There was once a time in my early 20s when I could easily slip into a pair of slim 30-waisted pants. By my mid-20s, I had graduated to a 32 waist. Early last year, I began to expand a bit – not too much – and I was forced to ditch the 32 for a 33 – with a belt, however. All well and good, considering that for most of my adult life, I was actually too skinny. A little meat on the bone wasn’t going to hurt, and I didn’t want to spend the remainder of my 20s with the physique of a gangly high school student. I was fine with a 33. No, I welcomed it.
Oh, but then I celebrated the biggest life milestone besides having children: Holy Matrimony. Slowly, surely, almost deceptively, after our honeymoon in Italy last May – during which many a pizza and plate of pasta were devoured – pouches of body fat began to form and hang on my body like soft lumps of Play-Doh. I say deceptively, because, just on a daily basis, I really couldn’t tell how much I was changing. It’s hard to gauge weight gain when it creeps up on you, when you’re not hopping on a scale every morning, when you’re not paying attention to how many cheeseburgers you’re eating every week. I was still running, still trying to go to the gym, still going to the beach, still swimming, playing golf, surfing every once in a while. I was still living an active lifestyle. Mentally, I was still a size 33. In terms of my diet, I thought I had far more leeway than I really did.
Reality soon caught up. Reality always catches up. You can’t outrun it forever. Soon, the pants that were once too big were now fitting just right. Soon, the pants that required a belt to keep from sliding down my butt no longer required a belt. If they did, the belt only needed to be notched in the first or second hole. There was no slack on the belt. The belt was virtually useless.
Nevertheless, I was still denying reality and the changes I had undergone since marriage. I was still in full denial as I walked into a J-Crew store a few weeks back, brimming with all the confidence in the world. When do I ever shop? The answer is: never. I rarely buy clothes, perhaps once a year, so I was excited to wander through the men’s section, try on some shirts, try on some shorts, and come away with what I really wanted: a new, nice, clean, traditional pair of khaki pants. A conservative but timeless piece of clothing that never goes out of style.
Naive as I was, I plucked out a size 34 from the rack and took it to the fitting room. The thing about fitting rooms is that they are lit by the stark, bright, burning light of truth. This light also happens to be fluorescent. And, as this light washes over you, you also happen to be standing before an impeccably clean, full-sized mirror that accentuates certain angles and unflattering details a smaller mirror might miss. You may still be in your underwear, but you feel wholly naked. The mask of unreality slips. You look down at your stomach, and it’s hanging over the waistline like a muffin top. The button is literally hanging on by a thread and could rip off at any second. Hippies say they have experienced ego death, a temporary but shocking loss of self-identity, after taking hallucinogenic peyote with a native Amazonian tribe. I experienced it when I realized I needed a 36, and that the days of 30-32 were long, long gone.
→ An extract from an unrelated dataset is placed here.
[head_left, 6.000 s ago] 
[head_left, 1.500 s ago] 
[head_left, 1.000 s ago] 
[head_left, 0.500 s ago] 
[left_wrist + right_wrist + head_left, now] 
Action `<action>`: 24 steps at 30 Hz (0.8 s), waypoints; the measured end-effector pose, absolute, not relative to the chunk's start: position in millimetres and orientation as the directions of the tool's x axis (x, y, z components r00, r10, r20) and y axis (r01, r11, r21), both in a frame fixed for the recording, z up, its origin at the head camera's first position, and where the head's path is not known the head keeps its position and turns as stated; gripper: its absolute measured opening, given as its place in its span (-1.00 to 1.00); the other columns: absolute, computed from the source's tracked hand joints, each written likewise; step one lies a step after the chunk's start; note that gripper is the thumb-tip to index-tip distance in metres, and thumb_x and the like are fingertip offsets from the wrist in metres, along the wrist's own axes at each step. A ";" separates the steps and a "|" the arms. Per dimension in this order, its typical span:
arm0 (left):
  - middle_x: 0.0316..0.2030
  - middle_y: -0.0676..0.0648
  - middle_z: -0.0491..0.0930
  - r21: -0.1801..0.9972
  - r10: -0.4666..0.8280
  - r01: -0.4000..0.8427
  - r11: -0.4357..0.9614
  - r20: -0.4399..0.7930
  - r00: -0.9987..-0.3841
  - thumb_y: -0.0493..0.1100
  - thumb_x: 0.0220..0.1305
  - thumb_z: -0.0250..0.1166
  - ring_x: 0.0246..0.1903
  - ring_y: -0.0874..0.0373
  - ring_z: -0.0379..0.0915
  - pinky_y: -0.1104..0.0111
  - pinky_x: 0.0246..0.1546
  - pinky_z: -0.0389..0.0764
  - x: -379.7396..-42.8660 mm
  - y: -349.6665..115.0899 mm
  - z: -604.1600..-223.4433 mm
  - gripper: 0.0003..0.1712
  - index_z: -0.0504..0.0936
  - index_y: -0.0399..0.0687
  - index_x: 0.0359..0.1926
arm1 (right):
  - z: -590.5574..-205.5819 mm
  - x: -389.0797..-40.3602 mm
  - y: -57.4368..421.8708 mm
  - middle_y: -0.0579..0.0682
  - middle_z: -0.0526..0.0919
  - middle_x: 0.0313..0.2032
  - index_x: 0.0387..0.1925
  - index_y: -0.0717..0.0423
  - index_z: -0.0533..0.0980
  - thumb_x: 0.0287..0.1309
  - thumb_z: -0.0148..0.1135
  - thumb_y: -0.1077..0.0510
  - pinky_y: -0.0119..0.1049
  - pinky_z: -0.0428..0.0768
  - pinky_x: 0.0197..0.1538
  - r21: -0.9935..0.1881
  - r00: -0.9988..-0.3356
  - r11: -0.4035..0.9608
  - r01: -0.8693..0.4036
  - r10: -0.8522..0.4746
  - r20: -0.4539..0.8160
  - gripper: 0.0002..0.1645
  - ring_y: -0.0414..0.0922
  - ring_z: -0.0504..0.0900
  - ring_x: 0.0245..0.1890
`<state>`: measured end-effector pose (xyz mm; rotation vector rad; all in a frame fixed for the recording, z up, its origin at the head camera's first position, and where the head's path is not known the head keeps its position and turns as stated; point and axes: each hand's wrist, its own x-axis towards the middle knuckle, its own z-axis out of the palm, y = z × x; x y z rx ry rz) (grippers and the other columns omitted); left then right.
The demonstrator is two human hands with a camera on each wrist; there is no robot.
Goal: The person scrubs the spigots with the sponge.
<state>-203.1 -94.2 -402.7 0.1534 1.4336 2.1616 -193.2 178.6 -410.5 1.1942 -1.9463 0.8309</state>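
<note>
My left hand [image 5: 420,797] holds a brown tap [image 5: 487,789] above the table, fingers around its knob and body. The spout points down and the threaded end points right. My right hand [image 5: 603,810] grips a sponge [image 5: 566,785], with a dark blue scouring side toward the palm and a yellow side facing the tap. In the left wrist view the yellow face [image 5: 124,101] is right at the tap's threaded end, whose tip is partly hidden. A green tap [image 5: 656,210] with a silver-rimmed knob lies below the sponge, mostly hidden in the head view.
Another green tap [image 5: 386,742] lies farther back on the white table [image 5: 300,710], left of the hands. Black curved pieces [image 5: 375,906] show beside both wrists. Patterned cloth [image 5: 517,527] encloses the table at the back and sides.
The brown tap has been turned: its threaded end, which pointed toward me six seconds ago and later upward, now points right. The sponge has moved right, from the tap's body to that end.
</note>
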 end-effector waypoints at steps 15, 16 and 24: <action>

Later that evening, I assessed the damage quantitatively. Like the fitting room mirror, the scale does not lie. The scale is scientific. The scale is cold and calculating. The scale spit out a number, but I didn’t believe it at first. This has to be off. The scale spit out a second number. No way! A third time … I was crushed. I thought I was unique, the exception to the rule. I thought it wouldn’t happen to me. But it did. I got married, and then I got kind of fat.
Well, I have since undergone some dieting changes. I try to view my beloved cheeseburger as a bi-weekly treat, less as a staple. When I take an alcoholic beverage, I prefer it to be light. Although I love IPAs, they are rather dense, and I’m not aiming for density: I’m striving for slightly more lightness, nimbleness in the foods I eat. My body itself isn’t as nimble as it used to be, and though I can still hit a fast sprint, I am now worried that one of my knees will emit a hollow pop! if I push too hard. Such is the nature of getting older, and such is the nature of marriage. But maybe you discover, as I have, that life is better when you think of it as a beautiful, slow walk, rather than a frantic dash.
So, yes, marriage weight gain is real, and it is also largely unavoidable. Don’t let the social media health influencers and gym bros try to convince you otherwise: unless you are a fanatic workout couple, or your primary hobby is running marathons with your spouse, when you tie the knot with your loved one, you are all but bound to put on at least 10 pounds of extra baggage. In my case, it was damn near 30.
The upside is that my wife doesn’t care at all; in fact, she actually likes that I have padded on some extra fluff around the edges. I think she prefers it that way. And I think we took from our southern Italian honeymoon some very southern Italian mindsets: embrace la dolce vita, and always remember: tutto passa. Live the sweet life – even if it’s unhealthy sometimes. Everything passes – even your 36 waistline.